The input/output processing device provided by the embodiment of the invention comprises a memory and a processor, wherein the processor can realize the method of input/output processing when executing the program stored in the memory.
The embodiment of the invention also provides a computer program product, which comprises a computer program/instruction, wherein the computer program/instruction realizes the steps of the input/output processing method when being executed by a processor.

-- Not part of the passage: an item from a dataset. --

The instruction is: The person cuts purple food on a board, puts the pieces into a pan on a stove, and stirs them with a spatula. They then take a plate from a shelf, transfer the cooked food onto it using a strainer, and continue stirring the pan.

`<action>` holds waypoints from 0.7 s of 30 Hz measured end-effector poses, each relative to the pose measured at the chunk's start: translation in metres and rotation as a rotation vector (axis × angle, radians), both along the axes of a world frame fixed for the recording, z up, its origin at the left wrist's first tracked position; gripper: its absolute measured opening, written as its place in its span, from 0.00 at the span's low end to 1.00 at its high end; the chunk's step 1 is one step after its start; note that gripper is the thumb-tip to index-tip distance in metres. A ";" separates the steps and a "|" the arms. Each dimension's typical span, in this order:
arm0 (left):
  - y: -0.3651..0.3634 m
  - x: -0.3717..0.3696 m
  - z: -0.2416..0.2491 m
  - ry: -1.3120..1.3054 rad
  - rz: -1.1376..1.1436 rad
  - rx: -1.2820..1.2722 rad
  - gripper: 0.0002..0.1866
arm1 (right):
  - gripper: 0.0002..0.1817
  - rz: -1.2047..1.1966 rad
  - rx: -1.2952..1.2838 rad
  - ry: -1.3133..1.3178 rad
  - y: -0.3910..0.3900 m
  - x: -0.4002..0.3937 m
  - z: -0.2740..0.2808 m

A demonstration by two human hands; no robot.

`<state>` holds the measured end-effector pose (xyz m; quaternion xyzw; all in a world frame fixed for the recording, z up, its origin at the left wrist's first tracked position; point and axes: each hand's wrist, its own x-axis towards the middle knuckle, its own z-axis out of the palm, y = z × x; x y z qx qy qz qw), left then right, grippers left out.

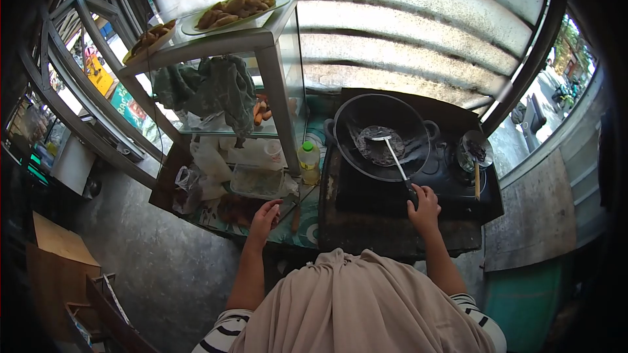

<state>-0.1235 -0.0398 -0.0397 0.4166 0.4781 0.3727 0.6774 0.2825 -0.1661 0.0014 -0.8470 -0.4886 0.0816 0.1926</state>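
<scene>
My right hand [425, 208] is wrapped round the black handle of a spatula [395, 159]. Its metal blade rests in a dark wok [353, 124], on whitish, foamy-looking stuff at the bottom. Over the counter's front edge is my left hand [263, 221], its fingers loosely bent and a little apart, with nothing visible in them. Close beside that hand, a knife [288, 210] and a wooden-handled tool [296, 218] lie on the patterned cover. A clear plastic container [256, 182] stands just beyond.
The wok sits on a black stove [451, 186]; a small pan [476, 147] with a wooden handle is at its right. A yellow-green-capped bottle [309, 163] stands left of the stove. A glass display case [267, 59] bears a plate [282, 1] of fried food.
</scene>
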 end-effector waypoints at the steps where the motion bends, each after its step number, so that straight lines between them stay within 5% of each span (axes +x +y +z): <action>1: 0.001 -0.004 -0.002 -0.004 -0.007 0.007 0.14 | 0.25 0.029 0.105 -0.147 0.001 -0.007 0.000; 6: 0.011 -0.030 -0.009 -0.001 -0.036 0.004 0.14 | 0.17 0.121 0.403 -0.300 0.007 -0.060 0.017; 9: 0.021 -0.053 -0.009 0.019 -0.047 0.000 0.14 | 0.05 0.279 0.494 -0.083 0.015 -0.094 0.007; 21: 0.103 -0.195 -0.010 0.054 -0.076 0.078 0.17 | 0.09 0.587 0.215 0.366 0.058 -0.267 -0.022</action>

Finally, the invention also provides a corresponding embodiment of the computer readable storage medium. The computer-readable storage medium has stored thereon a computer program which, when executed by a processor, performs the steps as described in the method embodiments above.
It will be appreciated that the methods of the above embodiments, if implemented in the form of software functional units and sold or used as stand-alone products, may be stored on a computer readable storage medium. Based on this understanding, the technical solution of the present invention may be embodied essentially or in part or all of the technical solution or in part in the form of a software product stored in a storage medium for performing all or part of the steps of the method according to the embodiments of the present invention. The storage medium includes a U disk, a removable hard disk, a Read-Only Memory (ROM), a random access Memory (Random Access Memory, RAM), a magnetic disk, an optical disk, or other various media capable of storing program codes.
The computer readable storage medium provided by the invention comprises the input/output processing method, and the effects are the same as those of the input/output processing method.
The input and output processing method, the device, the equipment and the medium provided by the invention are described in detail. In the description, each embodiment is described in a progressive manner, and each embodiment is mainly described by the differences from other embodiments, so that the same similar parts among the embodiments are mutually referred. For the device disclosed in the embodiment, since it corresponds to the method disclosed in the embodiment, the description is relatively simple, and the relevant points refer to the description of the method section. It should be noted that it will be apparent to those skilled in the art that the present invention may be modified and practiced without departing from the spirit of the present invention.
It should also be noted that in this specification, relational terms such as first and second, and the like are used solely to distinguish one entity or action from another entity or action without necessarily requiring or implying any actual such relationship or order between such entities or actions. Moreover, the terms "comprises," "comprising," or any other variation thereof, are intended to cover a non-exclusive inclusion, such that a process, method, article, or apparatus that comprises a list of elements does not include only those elements but may include other elements not expressly listed or inherent to such process, method, article, or apparatus. Without further limitation, an element defined by the phrase "comprising one does not exclude the presence of other like elements in a process, method, article, or apparatus that comprises an element.